Clonal analysis at single cell level helps to understand positional codes during development
- Date: May 7, 2024
- Time: 11:00 AM - 12:00 PM (Local Time Germany)
- Speaker: Igor Adameyko
- Medical University of Vienna
- Location: MPI BI Martinsried
- Room: MPIBI, Seminar room NQ 105
- Host: Christian Mayer
- Contact: christian.mayer@bi.mpg.de
Development is a dynamic process, with cells continuously changing their
gene expression as they proliferate, differentiate, and migrate.
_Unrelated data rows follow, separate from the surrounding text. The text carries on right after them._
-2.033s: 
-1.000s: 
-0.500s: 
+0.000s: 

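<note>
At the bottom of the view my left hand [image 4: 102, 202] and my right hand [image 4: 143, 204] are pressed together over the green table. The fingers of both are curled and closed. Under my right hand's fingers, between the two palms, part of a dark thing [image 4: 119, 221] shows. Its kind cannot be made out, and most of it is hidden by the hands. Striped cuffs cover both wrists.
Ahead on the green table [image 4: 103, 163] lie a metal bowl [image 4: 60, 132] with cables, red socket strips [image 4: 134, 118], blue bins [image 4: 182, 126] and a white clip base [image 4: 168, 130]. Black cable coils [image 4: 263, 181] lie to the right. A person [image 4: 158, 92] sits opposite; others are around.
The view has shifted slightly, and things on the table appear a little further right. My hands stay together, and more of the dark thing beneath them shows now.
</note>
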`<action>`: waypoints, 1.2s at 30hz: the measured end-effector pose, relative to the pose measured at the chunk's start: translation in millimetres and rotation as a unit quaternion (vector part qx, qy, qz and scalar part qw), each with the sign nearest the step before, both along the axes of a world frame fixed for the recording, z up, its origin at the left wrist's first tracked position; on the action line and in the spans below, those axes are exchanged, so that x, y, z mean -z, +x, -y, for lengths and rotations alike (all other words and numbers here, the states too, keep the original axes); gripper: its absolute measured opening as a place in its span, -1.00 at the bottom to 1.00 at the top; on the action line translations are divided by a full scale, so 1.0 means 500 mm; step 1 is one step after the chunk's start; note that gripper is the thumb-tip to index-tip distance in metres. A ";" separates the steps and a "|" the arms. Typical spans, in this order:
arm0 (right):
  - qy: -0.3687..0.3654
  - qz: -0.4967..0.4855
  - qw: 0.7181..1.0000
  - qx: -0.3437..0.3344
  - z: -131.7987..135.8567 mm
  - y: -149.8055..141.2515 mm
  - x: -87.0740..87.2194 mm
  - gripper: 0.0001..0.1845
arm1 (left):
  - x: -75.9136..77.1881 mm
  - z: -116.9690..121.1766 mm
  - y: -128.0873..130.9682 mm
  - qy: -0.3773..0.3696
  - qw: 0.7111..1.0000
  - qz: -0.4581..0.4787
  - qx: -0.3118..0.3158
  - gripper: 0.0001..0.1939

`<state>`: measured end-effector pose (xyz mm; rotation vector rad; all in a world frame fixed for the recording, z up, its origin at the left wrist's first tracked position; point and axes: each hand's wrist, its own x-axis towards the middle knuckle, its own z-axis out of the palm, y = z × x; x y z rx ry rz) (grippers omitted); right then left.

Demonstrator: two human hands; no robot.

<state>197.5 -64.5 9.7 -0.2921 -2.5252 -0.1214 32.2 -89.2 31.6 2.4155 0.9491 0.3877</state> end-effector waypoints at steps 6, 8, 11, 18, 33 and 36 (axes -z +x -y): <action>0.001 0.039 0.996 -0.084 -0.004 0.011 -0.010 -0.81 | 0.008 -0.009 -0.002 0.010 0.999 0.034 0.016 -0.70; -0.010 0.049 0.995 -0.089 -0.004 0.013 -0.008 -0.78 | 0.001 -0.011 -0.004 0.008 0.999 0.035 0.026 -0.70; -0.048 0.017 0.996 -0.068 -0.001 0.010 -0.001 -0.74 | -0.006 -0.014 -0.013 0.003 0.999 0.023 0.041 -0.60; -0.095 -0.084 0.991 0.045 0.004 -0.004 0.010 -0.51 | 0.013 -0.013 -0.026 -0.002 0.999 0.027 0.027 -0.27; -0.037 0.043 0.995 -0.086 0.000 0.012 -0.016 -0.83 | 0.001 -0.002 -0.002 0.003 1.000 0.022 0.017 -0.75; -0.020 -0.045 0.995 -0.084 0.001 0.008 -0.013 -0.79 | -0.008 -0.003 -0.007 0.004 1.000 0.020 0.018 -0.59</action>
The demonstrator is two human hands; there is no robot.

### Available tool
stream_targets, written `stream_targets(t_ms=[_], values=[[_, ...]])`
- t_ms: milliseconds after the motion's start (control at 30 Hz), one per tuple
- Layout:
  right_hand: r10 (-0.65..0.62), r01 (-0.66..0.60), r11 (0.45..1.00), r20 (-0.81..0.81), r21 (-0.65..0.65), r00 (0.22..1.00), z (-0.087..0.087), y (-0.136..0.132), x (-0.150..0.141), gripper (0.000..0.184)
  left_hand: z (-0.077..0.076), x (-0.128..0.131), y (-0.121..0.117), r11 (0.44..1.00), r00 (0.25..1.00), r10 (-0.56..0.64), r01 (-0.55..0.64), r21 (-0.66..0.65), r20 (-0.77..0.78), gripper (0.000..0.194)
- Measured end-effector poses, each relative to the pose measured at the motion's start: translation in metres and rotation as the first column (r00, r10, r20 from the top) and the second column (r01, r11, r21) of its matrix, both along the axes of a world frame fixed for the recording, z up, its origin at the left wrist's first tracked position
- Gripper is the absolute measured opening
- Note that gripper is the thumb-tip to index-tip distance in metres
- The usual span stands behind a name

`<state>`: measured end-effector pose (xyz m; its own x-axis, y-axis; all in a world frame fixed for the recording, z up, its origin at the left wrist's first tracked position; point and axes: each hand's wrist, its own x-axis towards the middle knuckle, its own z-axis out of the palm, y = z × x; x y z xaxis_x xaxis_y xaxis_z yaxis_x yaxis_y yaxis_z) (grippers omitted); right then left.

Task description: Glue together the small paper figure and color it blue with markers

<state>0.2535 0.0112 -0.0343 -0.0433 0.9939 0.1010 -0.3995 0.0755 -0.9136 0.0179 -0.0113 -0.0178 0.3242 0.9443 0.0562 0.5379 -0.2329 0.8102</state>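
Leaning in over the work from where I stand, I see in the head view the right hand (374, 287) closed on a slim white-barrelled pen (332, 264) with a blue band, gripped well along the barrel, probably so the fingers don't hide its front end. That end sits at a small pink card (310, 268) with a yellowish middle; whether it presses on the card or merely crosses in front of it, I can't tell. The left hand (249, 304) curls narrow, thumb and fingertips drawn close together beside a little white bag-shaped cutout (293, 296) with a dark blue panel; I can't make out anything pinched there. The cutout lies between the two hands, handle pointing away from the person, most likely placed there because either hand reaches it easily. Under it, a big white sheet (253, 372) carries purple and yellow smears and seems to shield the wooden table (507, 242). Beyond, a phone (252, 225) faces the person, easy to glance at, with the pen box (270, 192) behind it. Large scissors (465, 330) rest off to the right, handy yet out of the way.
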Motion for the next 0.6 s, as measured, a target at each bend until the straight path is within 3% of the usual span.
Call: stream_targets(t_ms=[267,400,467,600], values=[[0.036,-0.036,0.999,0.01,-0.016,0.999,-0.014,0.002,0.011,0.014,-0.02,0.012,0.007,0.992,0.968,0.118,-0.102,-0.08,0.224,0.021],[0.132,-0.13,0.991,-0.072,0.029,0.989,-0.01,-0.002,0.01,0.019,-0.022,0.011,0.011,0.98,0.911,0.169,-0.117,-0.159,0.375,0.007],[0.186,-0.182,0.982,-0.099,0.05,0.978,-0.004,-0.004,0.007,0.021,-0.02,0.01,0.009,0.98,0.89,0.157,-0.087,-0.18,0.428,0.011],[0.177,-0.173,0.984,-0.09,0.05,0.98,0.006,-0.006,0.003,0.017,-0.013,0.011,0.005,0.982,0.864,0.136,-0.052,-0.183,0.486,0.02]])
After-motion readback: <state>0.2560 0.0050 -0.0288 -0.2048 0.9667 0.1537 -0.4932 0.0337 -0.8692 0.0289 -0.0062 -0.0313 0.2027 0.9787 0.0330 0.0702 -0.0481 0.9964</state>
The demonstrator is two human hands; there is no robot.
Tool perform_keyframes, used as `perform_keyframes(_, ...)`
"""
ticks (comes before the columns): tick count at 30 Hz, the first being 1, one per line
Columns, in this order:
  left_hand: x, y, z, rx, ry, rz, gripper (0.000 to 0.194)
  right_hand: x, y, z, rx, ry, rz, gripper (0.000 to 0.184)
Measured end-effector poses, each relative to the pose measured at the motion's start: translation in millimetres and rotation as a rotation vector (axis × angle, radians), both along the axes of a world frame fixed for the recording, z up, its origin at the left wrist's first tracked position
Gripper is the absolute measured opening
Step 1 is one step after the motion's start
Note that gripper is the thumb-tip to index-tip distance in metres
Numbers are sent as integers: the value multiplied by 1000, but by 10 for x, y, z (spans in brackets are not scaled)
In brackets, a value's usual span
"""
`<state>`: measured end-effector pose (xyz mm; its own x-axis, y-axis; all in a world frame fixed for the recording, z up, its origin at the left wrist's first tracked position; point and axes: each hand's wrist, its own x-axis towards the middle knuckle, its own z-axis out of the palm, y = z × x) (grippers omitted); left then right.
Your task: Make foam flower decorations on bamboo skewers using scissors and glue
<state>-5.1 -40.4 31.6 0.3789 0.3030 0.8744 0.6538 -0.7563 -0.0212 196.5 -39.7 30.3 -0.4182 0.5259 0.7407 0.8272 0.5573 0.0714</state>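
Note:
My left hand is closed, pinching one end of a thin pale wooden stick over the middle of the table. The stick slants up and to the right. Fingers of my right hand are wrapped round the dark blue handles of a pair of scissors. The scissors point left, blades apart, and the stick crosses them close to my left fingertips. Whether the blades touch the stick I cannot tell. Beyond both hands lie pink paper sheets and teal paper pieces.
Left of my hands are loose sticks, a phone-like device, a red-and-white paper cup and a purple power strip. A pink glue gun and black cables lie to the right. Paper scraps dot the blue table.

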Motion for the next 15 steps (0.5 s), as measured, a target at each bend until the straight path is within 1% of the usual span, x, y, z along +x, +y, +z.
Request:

Single-cell
transcriptomics allows for the capture of these dynamic changes in gene
expression over time, providing insights into the temporal regulation of
developmental processes and the mechanisms by which cells transition from one
state to another. The current state of single cell technology enables
reconstructing the transcriptional portraits of developing systems, including
trajectories and fate bifurcations. However, this approach is largely plagued
by our inability to discern convergent transcriptional states that belong to
different genealogical origins. In my talk, I will outline our unique machine
learning approach to clonal barcoding for eliminating this convergence
challenge and for revealing sub-trajectories with common or divergent
clonal behavior. Surprisingly, it resulted in a novel way for discovering
positional information guiding location-specific development and multipotency.